Our ad SDK must run on all of them. It must not crash, must not cause jank, must not drain the battery noticeably, and must not consume more than 15MB of memory at peak. These are not aspirational targets. We enforce them in CI.
The SDK is 14KB gzipped. It is written in TypeScript, compiled with our own build pipeline that targets ES2017 (the oldest spec with async/await, which we need for non-blocking creative loading). We do not use any framework. No React, no Preact, no Lit. The DOM manipulation is 340 lines of vanilla JavaScript that creates exactly the elements needed and no more.
On low-end devices, we disable all animations, reduce measurement frequency from 100ms to 500ms intervals, and skip IntersectionObserver-based viewability tracking in favor of a simpler scroll-position check that avoids triggering layout recalculations. The viewability measurement is slightly less precise on these devices. It is still accurate enough for billing, and the alternative is crashing the user's browser.
We maintain a physical device lab in our Singapore office with 28 devices spanning the actual distribution of hardware in our serving footprint. Every SDK release is tested on all 28 devices with automated performance profiling. If any device exceeds 30MB peak memory or drops below 30fps during ad rendering, the release is blocked.
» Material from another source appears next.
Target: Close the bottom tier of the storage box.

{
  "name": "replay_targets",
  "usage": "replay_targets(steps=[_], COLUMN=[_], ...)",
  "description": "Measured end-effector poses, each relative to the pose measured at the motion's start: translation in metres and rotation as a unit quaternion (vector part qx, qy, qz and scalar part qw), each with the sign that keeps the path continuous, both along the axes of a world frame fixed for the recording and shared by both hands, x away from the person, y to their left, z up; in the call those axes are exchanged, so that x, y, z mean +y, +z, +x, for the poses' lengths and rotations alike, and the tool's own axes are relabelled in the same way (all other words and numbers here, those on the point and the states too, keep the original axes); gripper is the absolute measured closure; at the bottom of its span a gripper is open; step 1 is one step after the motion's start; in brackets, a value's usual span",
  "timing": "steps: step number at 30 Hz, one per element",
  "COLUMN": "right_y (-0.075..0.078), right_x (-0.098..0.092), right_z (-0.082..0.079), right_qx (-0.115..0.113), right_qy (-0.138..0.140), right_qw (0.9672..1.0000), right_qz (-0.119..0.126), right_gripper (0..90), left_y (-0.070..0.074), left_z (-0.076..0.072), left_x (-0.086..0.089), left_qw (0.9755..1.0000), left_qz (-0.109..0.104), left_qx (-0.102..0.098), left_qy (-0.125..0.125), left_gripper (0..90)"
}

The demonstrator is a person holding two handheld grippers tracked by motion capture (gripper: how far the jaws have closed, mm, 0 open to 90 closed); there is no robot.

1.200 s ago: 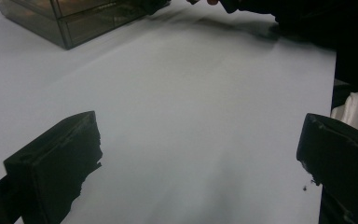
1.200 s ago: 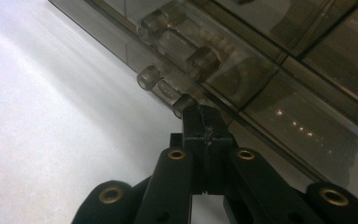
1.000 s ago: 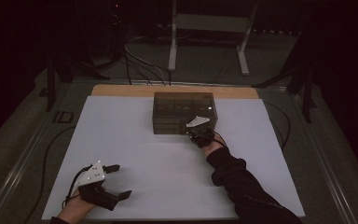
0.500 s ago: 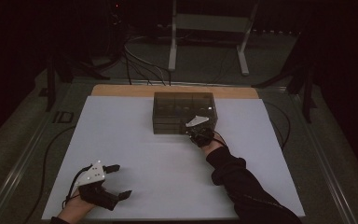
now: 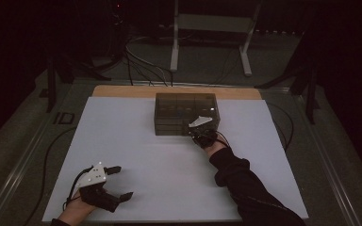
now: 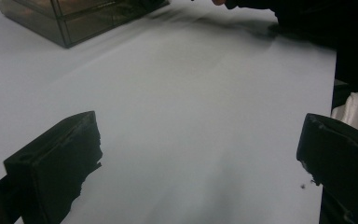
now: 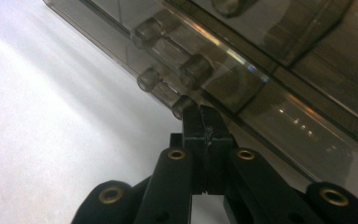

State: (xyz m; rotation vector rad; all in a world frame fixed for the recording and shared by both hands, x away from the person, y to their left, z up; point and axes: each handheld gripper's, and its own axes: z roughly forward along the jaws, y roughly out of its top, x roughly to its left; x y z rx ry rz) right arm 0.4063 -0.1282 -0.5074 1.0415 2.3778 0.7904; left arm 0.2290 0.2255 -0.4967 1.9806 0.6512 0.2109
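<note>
Box (image 5: 186, 113), smoky and see-through, sits on the white worktop (image 5: 136, 155) at 12 o'clock. Right tongs (image 5: 199, 133) are shut tight, empty, with tips touching its near edge. Left tongs (image 5: 120, 182) stand wide open at 7 o'clock, far away.

Smoky transparent plastic box (image 5: 185, 113), rectangular, low and stacked in tiers, with divided compartments inside. Sits flat and closed near the far edge of the white surface (image 5: 136, 155), about midway between its left and right edges. Small cylindrical knobs (image 7: 193, 70) along the near side wall, by its right corner.
</note>
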Motion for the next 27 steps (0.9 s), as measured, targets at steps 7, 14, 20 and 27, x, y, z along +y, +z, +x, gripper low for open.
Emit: replay_targets(steps=[7, 14, 20, 27], right_y=[0.0, 0.0, -0.002, 0.0], right_x=[-0.002, -0.002, -0.004, -0.003], right_z=[-0.002, -0.009, -0.011, -0.016], right_qx=[0.015, 0.023, 0.031, 0.044], right_qy=[-0.003, 0.006, -0.003, -0.004], right_qw=[0.9999, 0.9997, 0.9995, 0.999], right_qz=[0.007, 0.003, 0.002, 0.006], right_gripper=[88.1, 80.5, 66.9, 47.6], left_y=[0.0, 0.0, 0.001, 0.001], left_z=[0.0, 0.0, 0.0, 0.0], left_x=[0.0, 0.0, 0.0, 0.0], left_qw=[1.0, 1.0, 1.0, 1.0], left_qz=[0.002, 0.003, 0.002, 0.001], left_qx=[-0.002, -0.003, -0.002, -0.003], left_qy=[-0.001, 0.0, 0.001, 0.002], left_gripper=[0.0, 0.0, 0.0, 0.0])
Multi-Platform Attribution and Payment
In North America, the attribution chain is relatively straightforward: user sees ad on Meta or Google, clicks, lands on advertiser site, converts. Two platforms, one currency, well-established attribution standards.
In SEA, the same user might see an ad in a LINE chat in Thailand, click through to a Shopee product page, add to cart on their phone, complete purchase on desktop using bank transfer, and the advertiser wants to know which ad drove that conversion. The ad was served by us, the messaging platform is LINE, the marketplace is Shopee, the payment method has no standard digital receipt format, and the advertiser wants a single attribution report denominated in Thai baht.
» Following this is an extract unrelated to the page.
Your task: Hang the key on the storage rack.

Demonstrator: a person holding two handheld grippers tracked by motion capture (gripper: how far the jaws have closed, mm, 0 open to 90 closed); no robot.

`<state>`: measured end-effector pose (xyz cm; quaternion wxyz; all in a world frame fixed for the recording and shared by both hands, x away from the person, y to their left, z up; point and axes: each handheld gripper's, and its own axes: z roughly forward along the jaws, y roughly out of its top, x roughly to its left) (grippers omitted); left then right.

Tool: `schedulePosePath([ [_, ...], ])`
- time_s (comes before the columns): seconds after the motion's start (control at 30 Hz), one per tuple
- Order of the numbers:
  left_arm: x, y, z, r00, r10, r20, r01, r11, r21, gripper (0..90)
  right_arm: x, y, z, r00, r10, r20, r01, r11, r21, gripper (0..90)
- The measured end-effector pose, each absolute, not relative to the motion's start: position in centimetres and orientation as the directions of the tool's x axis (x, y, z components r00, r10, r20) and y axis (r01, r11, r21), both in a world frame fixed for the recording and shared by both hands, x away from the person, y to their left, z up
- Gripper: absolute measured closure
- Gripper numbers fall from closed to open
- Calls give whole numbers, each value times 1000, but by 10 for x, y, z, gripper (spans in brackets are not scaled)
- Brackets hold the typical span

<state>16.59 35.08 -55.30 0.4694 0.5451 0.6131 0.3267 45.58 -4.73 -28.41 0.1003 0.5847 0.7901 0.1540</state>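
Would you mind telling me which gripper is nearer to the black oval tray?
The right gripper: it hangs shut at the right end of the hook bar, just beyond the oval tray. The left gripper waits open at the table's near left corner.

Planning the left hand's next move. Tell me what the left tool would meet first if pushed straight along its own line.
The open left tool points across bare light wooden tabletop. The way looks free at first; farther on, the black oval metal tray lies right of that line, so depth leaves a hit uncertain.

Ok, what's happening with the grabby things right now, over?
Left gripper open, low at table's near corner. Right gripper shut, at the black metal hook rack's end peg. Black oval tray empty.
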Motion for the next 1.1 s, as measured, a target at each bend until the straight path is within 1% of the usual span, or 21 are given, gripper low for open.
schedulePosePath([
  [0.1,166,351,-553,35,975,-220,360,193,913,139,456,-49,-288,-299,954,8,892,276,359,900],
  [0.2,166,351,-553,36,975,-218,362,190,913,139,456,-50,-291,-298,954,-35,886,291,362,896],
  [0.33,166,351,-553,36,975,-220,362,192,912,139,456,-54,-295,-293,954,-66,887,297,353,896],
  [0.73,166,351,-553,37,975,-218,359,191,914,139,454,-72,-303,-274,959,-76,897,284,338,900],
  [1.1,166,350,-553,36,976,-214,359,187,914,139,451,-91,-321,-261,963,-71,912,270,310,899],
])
We handle multi-currency billing natively. Campaign budgets are set in the advertiser's preferred currency (SGD, THB, VND, IDR, PHP, USD). Real-time spend tracking converts at the exchange rate locked at midnight UTC daily. Invoicing uses the rate at invoice generation. The difference is absorbed as currency risk, which at our current volume is negligible.
Cross-border attribution is harder. We integrate with LINE's advertising API for Thailand, Zalo's ads platform in Vietnam, and GrabAds across the region. Each platform has its own attribution window, its own event schema, and its own definition of a "conversion." We normalize all of this into a unified event model in our Gleam-based attribution pipeline.
The attribution pipeline processes events from 8 different source platforms, deduplicates across a 7-day attribution window, applies last-touch and multi-touch attribution models, and outputs a single consistent view per campaign. It processes 2.3 million attribution events per day with a P99 latency of 340ms from event ingestion to attribution assignment.
The Compound Problem
None of these challenges is unique to Southeast Asia. Other regions have slow networks, complex scripts, regulatory diversity, device fragmentation, and multi-platform attribution. What makes SEA different is that you face all five simultaneously, in every campaign, across every impression.
A single ad request might require: selecting a network-appropriate creative with correctly rendered Thai text, for a device with 2GB of RAM, while respecting Thai PDPA consent requirements, and feeding the impression event into a cross-platform attribution chain that spans LINE, Shopee, and our own serving infrastructure.
Every layer must work. If any one fails, the impression is wasted or, worse, non-compliant. This is why we build our own infrastructure instead of stitching together SaaS tools designed for simpler markets. The integration surface between these five challenges is where all the complexity lives, and no third-party tool understands that integration.